Pandangan Kristen Dalam Bertoleransi Agama

Share it:
ad

Kata toleransi memang tidak ada dalam Alkitab. Bahkan dalam Alkitab, terutama dalam Perjanjian Lama, justru lebih banyak dicatat tentang hukuman bagi mereka yang menyembah ilah lain. Sementara dalam Perjanjian Baru juga tertulis, “Janganlah kamu merupakan pasangan yang tidak seimbang dengan orang-orang yang tak percaya. Sebab persamaan apakah terdapat antara kebenaran dan kedurhakaan? Atau bagaimanakah terang dapat bersatu dengan gelap?” (2 Kor. 6:14). Hal-hal di atas kemudian sering memunculkan pertanyaan, apakah kita harus memusuhi orang-orang yang berbeda iman dengan kita? Apalagi ini masih ditambah fakta bahwa belakangan ini konflik atas nama agama juga makin banyak terjadi.

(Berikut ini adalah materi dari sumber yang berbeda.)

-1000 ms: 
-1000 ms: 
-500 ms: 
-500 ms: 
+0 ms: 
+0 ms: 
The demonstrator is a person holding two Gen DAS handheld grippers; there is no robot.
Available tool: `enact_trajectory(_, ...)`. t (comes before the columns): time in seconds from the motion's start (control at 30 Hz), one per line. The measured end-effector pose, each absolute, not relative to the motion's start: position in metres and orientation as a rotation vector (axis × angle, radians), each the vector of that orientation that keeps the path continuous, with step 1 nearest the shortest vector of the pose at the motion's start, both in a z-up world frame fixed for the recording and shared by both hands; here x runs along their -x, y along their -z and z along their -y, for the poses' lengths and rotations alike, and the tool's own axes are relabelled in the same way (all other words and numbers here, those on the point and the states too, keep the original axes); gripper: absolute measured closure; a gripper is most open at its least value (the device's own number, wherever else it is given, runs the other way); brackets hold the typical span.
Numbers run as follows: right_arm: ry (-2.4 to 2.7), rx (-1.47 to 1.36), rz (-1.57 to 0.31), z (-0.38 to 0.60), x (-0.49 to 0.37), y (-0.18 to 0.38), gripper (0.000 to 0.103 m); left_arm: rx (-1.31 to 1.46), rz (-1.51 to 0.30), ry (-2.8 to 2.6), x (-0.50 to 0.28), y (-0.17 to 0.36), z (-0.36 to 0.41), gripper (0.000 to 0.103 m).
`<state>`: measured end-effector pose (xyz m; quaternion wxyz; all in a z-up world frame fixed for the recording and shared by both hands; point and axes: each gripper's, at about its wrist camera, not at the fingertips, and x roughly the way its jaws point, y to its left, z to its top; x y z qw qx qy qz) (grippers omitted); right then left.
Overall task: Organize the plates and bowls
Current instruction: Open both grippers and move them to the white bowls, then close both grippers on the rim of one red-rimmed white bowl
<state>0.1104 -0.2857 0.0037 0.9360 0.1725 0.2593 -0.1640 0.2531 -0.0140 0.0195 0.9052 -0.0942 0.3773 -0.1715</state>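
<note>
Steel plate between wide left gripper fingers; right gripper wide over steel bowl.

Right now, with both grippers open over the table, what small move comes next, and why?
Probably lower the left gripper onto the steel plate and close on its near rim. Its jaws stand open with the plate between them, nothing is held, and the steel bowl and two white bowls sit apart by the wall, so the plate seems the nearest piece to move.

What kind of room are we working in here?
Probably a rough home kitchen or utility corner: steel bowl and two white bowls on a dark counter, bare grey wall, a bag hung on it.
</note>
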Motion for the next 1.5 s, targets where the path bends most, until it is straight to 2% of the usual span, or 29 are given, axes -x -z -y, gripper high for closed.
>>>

Toleransi bukanlah kompromi



Ini satu hal yang harus kita pahami. Sebagian orang buru-buru menolak konsep toleransi agama di masyarakat. Alasannya, toleransi dimaknai sebagai tindakan menerima iman yang lain dalam artian ikut mengimani hal yang sama atau mencampur adukkan ajaran-ajaran tersebut untuk memaknainya sebagai kebenaran. Padahal, bukan itu yang dimaksud dengan toleransi.

Menerima dalam toleransi berarti menyadari dan menghormati keberadaannya. Kita sadar ada orang yang punya pandangan berbeda dalam mengenali Tuhan. Beberapa pandangan orang itu bahkan sangat bertentangan dengan apa yang kita yakini. Kita pun sadar dan kita tetap hormat pada orang itu. Kita bukannya lantas mencibir bahkan mengganggu atau merendahkannya. Itulah yang dinamakan toleransi. Sama sekali bukan berarti kita ikut meyakini atau mengikuti apa yang dianggap orang lain sebagai kebenaran. Toleransi di sini lebih berarti tidak memberi pandangan menghakimi terhadap satu sama lain. Satu kata kunci yang lain adalah kasih. Hukum kasih mengatakan, kasihilah sesamamu seperti dirimu sendiri dan berdoalah bagi mereka yang membencimu.

Lihatlah Yesus yang menunjukkan teladan bagaimana kita bersikap menghadapi orang-orang yang berbeda keyakinan dengan kita. Kita membaca bahwa Yesus melarang para murid yang mencegah orang-orang di luar mereka yang mengusir setan dalam nama Yesus (Luk. 9:49-50). Yesus juga menolak dan bahkan menegur pada Yohanes dan Yakobus yang marah dan hendak mengutuk orang-orang Samaria yang menolak Yesus (Luk. 9:52-56). Ia juga dengan hormat memperlakukan perempuan Samaria yang Ia temui di sebuah sumur (Yoh. 4:7-27). Semua hal di atas adalah contoh nyata tindakan Yesus yang toleran.
 
Apakah orang Kristen harus bersikap eksklusif?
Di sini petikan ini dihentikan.